# WHAT THIS TASK INVOLVES
For the data below, restate word for word only the lines from the line containing "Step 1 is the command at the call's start" through the line containing "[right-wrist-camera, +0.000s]", both ends included.
===
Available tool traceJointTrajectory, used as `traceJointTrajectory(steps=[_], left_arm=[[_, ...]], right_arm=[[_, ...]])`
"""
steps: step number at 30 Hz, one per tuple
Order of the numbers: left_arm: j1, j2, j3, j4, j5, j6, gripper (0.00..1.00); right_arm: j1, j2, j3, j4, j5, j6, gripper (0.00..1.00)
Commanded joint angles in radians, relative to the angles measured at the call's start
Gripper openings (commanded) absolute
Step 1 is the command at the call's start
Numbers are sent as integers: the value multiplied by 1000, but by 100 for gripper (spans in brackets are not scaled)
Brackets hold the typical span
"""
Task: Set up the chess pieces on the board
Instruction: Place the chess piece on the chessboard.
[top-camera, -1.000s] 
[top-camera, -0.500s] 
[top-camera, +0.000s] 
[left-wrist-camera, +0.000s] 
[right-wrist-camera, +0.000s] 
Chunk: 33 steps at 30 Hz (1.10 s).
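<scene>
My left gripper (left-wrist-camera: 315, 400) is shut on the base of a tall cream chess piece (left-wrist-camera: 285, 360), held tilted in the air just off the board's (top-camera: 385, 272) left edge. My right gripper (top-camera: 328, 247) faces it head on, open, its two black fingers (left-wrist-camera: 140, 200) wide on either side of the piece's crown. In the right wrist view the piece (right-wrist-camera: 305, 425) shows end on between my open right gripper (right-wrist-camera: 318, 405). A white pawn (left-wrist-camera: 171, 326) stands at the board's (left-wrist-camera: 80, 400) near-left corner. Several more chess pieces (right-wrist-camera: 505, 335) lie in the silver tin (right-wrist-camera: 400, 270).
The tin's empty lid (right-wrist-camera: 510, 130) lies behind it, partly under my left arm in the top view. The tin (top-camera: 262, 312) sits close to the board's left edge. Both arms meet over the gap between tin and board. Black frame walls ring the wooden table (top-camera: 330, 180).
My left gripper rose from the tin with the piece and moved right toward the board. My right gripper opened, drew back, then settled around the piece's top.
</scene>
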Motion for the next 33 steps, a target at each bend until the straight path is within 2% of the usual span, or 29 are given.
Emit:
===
# ANSWER SECTION
Step 1 is the command at the call's start
Numbers are sent as integers: the value multiplied by 1000, but by 100 for gripper (spans in brackets are not scaled)
Brackets hold the typical span
"""
Task: Set up the chess pieces on the board
Instruction: Place the chess piece on the chessboard.
[top-camera, -1.000s] 
[top-camera, -0.500s] 
[top-camera, +0.000s] 
[left-wrist-camera, +0.000s] 
[right-wrist-camera, +0.000s] 

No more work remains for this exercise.